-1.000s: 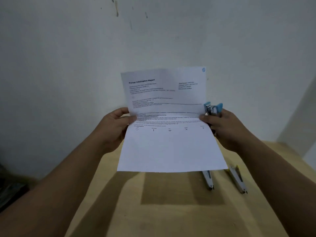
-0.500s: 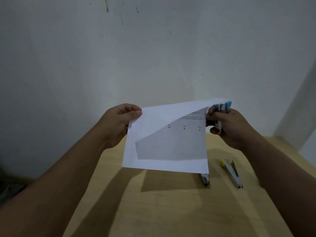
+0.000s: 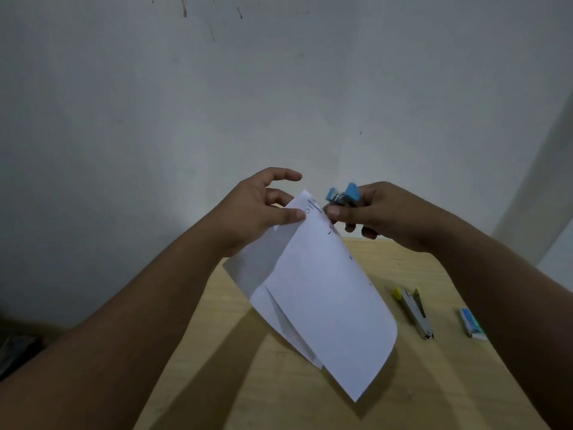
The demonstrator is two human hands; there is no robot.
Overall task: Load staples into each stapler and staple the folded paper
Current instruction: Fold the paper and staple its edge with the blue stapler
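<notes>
A white printed paper [image 3: 325,305], folded over on itself, hangs slanting down to the right above the wooden table [image 3: 310,405]. My left hand [image 3: 257,209] pinches its top corner with the thumb; the other fingers spread loosely. My right hand [image 3: 381,215] grips a blue stapler [image 3: 344,195] and also pinches the paper's top edge just right of the left thumb. The stapler's nose points left, close to the paper's corner. A yellow stapler [image 3: 414,311] lies on the table at the right.
A small blue and white staple box [image 3: 472,324] lies on the table right of the yellow stapler, partly hidden by my right forearm. A plain grey wall stands behind the table. Something dark sits at the lower left beyond the table.
The sheet, held open and flat a second ago, has been folded over. Both hands came together at its top corner, and the paper now hangs slanted. The view shifted left.
</notes>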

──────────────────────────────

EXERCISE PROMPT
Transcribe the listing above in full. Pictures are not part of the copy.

ANSWER TO THIS EXERCISE
-1.000s: 
-0.500s: 
+0.000s: 
The demonstrator is two human hands; there is no robot.
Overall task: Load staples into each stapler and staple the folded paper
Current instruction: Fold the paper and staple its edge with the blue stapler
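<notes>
A white printed paper [image 3: 325,305], folded over on itself, hangs slanting down to the right above the wooden table [image 3: 310,405]. My left hand [image 3: 257,209] pinches its top corner with the thumb; the other fingers spread loosely. My right hand [image 3: 381,215] grips a blue stapler [image 3: 344,195] and also pinches the paper's top edge just right of the left thumb. The stapler's nose points left, close to the paper's corner. A yellow stapler [image 3: 414,311] lies on the table at the right.
A small blue and white staple box [image 3: 472,324] lies on the table right of the yellow stapler, partly hidden by my right forearm. A plain grey wall stands behind the table. Something dark sits at the lower left beyond the table.
The sheet, held open and flat a second ago, has been folded over. Both hands came together at its top corner, and the paper now hangs slanted. The view shifted left.
</notes>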

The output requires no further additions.